From mountains of litter, to diesel-guzzling electric generators and fields transformed into temporary car parks: many music festivals promote an environmentally friendly ethos but their carbon footprints often tell another story.
This weekend, Norway's award-winning Øya festival is showing how things can be done differently.
Set in amongst the ruins of a mediaeval castle, with a backdrop of newly-built shiny skyscrapers and the glistening waters of Oslo's main fjord, the festival has recently won four industry awards for its ecological approach to live music.
They include the title of Europe's Greenest Festival at this year's European Festival Awards and the Norwegian capital's Greenest Business prize.
Litter pickers sort rubbish from the site's 16,000 daily visitors into 14 different categories.
Food is organic and locally sourced. Festival staff buzz between locations in hydrogen- and electric-powered cars.
For Øya, environmental responsibility is not an afterthought; it shapes how organisers plan and manage the festival and choose suppliers.
This year, for the first time, the event is taking its green credentials to a new level by powering the four main stages with 100% renewable energy.
It is sourced from a hydroelectric dam, around an hour's drive from the festival site. Here, water is converted into power.
"Water falls from 30m (98ft) high and hits 11 giant turbines. The turbines transport the water to generators which produce the electricity," says Karen Onsager, from energy provider Hafslund.
"The electricity is then fed out to the area's main grid."
Until this year the festival site was unable to connect to the grid because of worries about damaging the ruins on the site.
But this year, underground cables have been installed after months of careful planning.
"The festival area is now connected to the grid so they [the festival] can now use renewable energy and are not dependent on temporary polluting generators any more," Ms Onsager adds.
Øya is one of the largest festivals in the world to use renewable energy on this scale.
International acts including Paul Weller, Air, The Flaming Lips and Grandmaster Flash are amongst those testing out the new power system this weekend, along with emerging acts from Scandinavia and the United States.
Marina and the Diamonds and the XX are amongst the newer names representing the UK.

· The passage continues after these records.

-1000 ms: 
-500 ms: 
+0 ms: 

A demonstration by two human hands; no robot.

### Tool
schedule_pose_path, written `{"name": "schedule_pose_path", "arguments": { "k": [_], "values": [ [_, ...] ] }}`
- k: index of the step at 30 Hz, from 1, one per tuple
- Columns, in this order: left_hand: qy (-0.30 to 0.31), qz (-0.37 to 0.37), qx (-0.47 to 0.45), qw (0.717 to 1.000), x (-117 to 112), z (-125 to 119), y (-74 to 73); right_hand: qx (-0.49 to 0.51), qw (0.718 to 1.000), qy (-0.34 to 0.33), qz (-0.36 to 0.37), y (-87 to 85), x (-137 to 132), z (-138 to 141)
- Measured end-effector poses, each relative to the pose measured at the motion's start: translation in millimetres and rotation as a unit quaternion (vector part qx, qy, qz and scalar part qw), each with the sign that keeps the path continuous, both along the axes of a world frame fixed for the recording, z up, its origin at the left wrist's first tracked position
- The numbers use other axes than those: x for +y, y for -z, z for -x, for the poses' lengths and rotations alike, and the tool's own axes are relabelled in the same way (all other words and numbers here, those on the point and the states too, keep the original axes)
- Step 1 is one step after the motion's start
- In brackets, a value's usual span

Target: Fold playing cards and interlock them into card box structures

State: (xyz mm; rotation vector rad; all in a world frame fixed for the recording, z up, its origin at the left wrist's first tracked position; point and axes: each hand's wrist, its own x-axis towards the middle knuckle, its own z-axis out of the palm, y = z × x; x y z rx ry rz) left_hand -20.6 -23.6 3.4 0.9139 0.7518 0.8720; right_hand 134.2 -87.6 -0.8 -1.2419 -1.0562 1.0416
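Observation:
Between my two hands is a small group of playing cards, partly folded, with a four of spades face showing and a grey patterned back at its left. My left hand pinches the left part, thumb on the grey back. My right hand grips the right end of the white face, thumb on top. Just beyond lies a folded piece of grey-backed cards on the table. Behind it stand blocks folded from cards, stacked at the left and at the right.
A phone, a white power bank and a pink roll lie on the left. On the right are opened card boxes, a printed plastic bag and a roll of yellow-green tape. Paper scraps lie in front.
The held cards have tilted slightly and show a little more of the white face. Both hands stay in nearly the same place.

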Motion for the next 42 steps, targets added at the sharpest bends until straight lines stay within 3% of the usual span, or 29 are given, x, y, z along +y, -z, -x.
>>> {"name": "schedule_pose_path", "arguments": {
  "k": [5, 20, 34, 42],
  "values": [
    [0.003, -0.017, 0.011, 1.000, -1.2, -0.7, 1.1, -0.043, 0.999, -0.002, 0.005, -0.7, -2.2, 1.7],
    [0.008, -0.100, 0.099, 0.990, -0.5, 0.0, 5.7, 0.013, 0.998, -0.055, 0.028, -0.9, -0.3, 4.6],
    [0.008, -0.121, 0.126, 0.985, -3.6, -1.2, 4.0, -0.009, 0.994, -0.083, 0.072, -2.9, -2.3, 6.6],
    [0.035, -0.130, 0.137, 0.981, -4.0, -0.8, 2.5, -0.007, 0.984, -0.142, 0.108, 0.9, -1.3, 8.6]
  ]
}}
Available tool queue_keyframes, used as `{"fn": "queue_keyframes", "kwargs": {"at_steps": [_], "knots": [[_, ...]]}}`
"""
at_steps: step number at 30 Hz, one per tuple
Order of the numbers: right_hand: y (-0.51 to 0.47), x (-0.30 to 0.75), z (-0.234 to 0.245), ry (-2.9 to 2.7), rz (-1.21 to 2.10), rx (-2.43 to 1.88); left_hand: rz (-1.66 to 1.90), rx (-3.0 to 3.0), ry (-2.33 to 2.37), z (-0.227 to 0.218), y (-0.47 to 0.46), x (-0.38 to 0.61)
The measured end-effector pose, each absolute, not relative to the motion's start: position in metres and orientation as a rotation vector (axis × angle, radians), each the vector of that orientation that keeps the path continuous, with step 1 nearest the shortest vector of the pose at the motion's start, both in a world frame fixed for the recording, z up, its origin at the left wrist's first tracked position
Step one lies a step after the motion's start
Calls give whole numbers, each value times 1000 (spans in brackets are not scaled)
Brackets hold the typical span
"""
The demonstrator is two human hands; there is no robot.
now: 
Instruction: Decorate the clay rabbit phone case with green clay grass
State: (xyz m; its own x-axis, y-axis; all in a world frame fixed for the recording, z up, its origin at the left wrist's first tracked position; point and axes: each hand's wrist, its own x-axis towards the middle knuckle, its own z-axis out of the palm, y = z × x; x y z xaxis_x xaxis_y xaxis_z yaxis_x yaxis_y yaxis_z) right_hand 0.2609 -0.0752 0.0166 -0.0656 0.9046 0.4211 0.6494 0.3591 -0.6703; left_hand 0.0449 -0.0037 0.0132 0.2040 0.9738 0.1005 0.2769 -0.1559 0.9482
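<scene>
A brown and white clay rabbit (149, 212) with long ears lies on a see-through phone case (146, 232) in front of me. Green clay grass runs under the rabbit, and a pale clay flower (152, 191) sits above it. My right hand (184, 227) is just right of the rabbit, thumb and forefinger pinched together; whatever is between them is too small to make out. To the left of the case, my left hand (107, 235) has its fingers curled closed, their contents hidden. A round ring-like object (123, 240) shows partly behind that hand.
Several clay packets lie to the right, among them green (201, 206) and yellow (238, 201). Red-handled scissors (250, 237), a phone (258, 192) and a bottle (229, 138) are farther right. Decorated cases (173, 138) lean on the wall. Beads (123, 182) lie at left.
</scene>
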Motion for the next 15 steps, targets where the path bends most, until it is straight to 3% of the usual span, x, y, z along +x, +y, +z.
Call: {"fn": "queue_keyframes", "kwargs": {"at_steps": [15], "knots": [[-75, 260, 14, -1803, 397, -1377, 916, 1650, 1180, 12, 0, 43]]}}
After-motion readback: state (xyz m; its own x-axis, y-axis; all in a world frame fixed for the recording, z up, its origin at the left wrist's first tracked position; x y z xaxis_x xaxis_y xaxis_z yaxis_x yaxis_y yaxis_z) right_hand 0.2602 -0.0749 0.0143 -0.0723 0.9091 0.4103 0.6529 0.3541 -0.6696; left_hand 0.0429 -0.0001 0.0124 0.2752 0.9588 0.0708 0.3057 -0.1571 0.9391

"Øya festival is fundamentally a sustainable festival," says Claire O'Neill, co-founder of A Greener Festival, a not-for-profit organisation based in London that studies the environmental impact of music events across Europe, Australia and the United States.
"Other festivals may not have that as a main reason for hosting the event, but over the last three to four years we have seen more and more festivals looking at the environment from the very beginning of planning through to the site clean-up and beyond."
She adds: "There are definite steps in the right direction but it needs to be a fundamental thought rather than an afterthought.
Critics argue that music festivals can never be truly green because of the carbon footprint caused by transportation. It is estimated that around two thirds of the industry's emissions come from moving people to and from each site.
Twenty-two year old Andrew Murray, who lives in Oslo and studies in the UK, says the festival seems greener than music festivals he has been to in the UK.
"But then, although people are aware of climate change here, the festival is right next to the motorway and lots of people are travelling here - so you have to question how much Øya is really doing."
Increasingly, many music festivals are encouraging fans to use buses instead of cars to try and limit emissions.
Øya has gone one step further. Public transport in Oslo is partly powered by sewage from the city, which is converted into biomethane gas, a renewable fuel that is an alternative to diesel.
The daily amount of waste from just one person is enough to transport a biomethane bus for up to 50 metres.
So the overflowing portable loos at Øya are serving a double purpose.
Festival organisers insist that their attitude towards the environment also saves money and helps support local businesses.
But others are more cynical about their tactics.
"Norway only has around 4.7 million people, it has lots of nature and lots of space, so I think it is very easy to try to be green," says musician Alex Arnesen, 25.
"It's cool to be green right now, it's trendy and it's the buzzword. So whatever they tell me, I think it's all about image."
Whether fans chose to embrace the festival's philosophy or not, one natural asset few can find fault with is the Scandinavian sunlight.
Norway's unique position in the world means that in summer it doesn't get dark until past 10pm.
So with the night sky lit by Mother Nature herself there is definitely no excuse for an early night.